Mise en œuvre et installation enterrée
Pour une installation enterrée, matérialisez l’emprise du réseau selon un plan à l’échelle. Creusez des tranchées en V avec un fond plat, à environ 25 cm de profondeur. Versez une couche de 10 cm de gravier dans le fond avant de poser le réseau.
- Pose des asperseurs de petites portées (1/2’’ et 3/4’’) : Ils doivent être raccordés aux canalisations par des montages déportés, autorisant le passage d’engins à la surface du terrain, avec un tube spécial déport ou deux coudes sous l’asperseur.
- Pose des asperseurs de grandes portées (1, 1 1/4 et 1 1/2’’) : Ils doivent être raccordés par des montages articulés en PVC de 10 bars, à joint torique en 3 ou 5 coudes.
Une fois le réseau posé, faites un test pour vérifier que la totalité du gazon est couverte avant de recouvrir de 10 cm de gravier puis de terre. Tassez, et semez votre gazon. Après travaux, vérifiez que tous les asperseurs ne dépassent pas le niveau du sol fini.

Optimisation des réglages et maintenance
L’arrosage automatique n’a pas besoin d’être en fonction tout au long de l’année. Favorisez les périodes de croissance, du printemps au début de l’automne. Prenez en compte que le vent accentue le dessèchement et qu'un gazon tondu haut garde mieux l'humidité. La quantité d’eau moyenne nécessaire pour un gazon est de 4 mm par jour, soit environ 20 à 25 litres par mètre carré sur une base hebdomadaire.

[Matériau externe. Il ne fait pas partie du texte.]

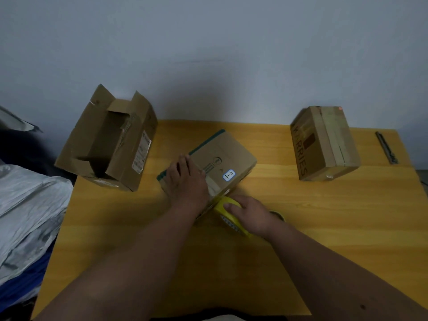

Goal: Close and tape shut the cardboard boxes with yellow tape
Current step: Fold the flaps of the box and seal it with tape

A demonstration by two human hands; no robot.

Si vous habitez dans une région où la pluviométrie est faible, programmez l’arrosage tous les 3 jours, de préférence de nuit. Durant les périodes chaudes, il est plus judicieux d’arroser en fin de soirée, car la température baissant durant la nuit, cela laisse le temps à l’eau de s’infiltrer dans le sol. Pour connaître la quantité d’eau apportée, utilisez le test du verre à eau : posez un verre de 20 cl sur la pelouse lors du démarrage. Plusieurs erreurs compromettent l’efficacité : la présence de chaume empêche l’eau d’atteindre les racines, et l’arrosage sur un sol saturé provoque l’asphyxie racinaire et favorise les maladies.